Como ninguém sabe o que é telepatia, precognição ou clarividência (a não ser que são nomes para grupos de acontecimentos mal definidos), poderíamos designá-las perfeitamente como x, y e z, isto é, três incógnitas que não conseguimos definir, ou seja, não conseguimos diferenciar x de y e de z, etc. Sua única característica óbvia é a de serem designações arbitrárias de um fator desconhecido. Pode até mesmo ser que x=y=z e provavelmente vale que principia explicandi praeter necessitatem non sunt multiplicanda!! (7). Mas parece que ninguém se dá conta desse gancho.

Esperando que esteja sempre com boa saúde,

Yours cordially, C. G. Jung.

 

(1)Numa carta de 24 de julho de 1953, Rhine propôs a Jung que ele reunisse suas experiências e observações parapsicológicas. Escreveu também sobre experimentos de PES sob o efeito da mescalina e na hipnose.

(2)E. Gurney, F. Myers, F. Podmore, Phantasms of the Living, 2 vol., Londres 1886. Uma coletânea de relatos, em grande parte comprovados, sobre fenômenos de fantasmas, “aparições”, premonições, etc.

(3)Cf. Spenser Brown, “De la recherce psychique considérée comme um test de la théorie des probabilités”, Revue métapsychique, Paris, maio-agosto 1954 e Probability and Scientific Inderence, Londres e Nova Iorque 1957. Já antes Brown havia escrito duas cartas à revista Nature, Londres, julho e setembro de 1953, afirmando que os cálculos estatísticos dos experimentos de PES de Rhine continham erros.

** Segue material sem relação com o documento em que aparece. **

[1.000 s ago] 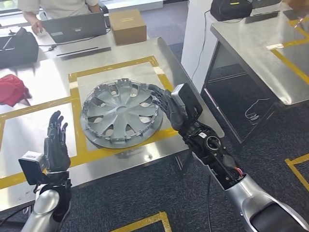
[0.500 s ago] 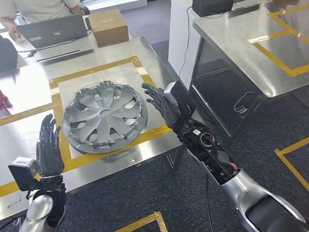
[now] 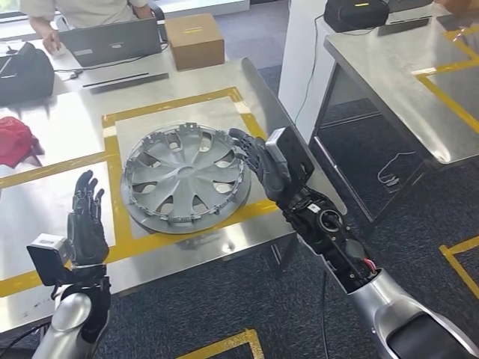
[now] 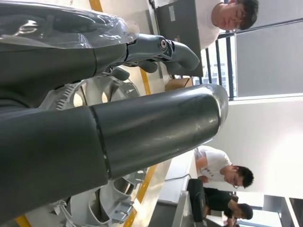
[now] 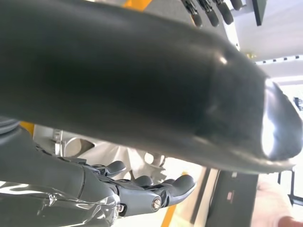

Mas isto foi refutado pelos matemáticos S. G. Soal e F. Bateman no livro Modern Experiments in Telepathy, Londres 1954.

(4)Dr. Smythies era na época psiquiatra no Hospital Saskatshewan, Weyburn, Canadá. Cf. carta a Smythies, de 29 de fevereiro de 1952, nota 1.

(5)O tema do simpósio foi “On the Nature of Mind”. Publicado em Procceding of the Society for Psychical Research, Londre 1952.

(6)Da carta de Rhine: “psi functions (...) are not likely to be associated with personality characteristics or traits except as they are inhibited by the other operations of personality”.

(7)Cf. cart a Frischlenecht, de 07 de abril de 1945, nota 2.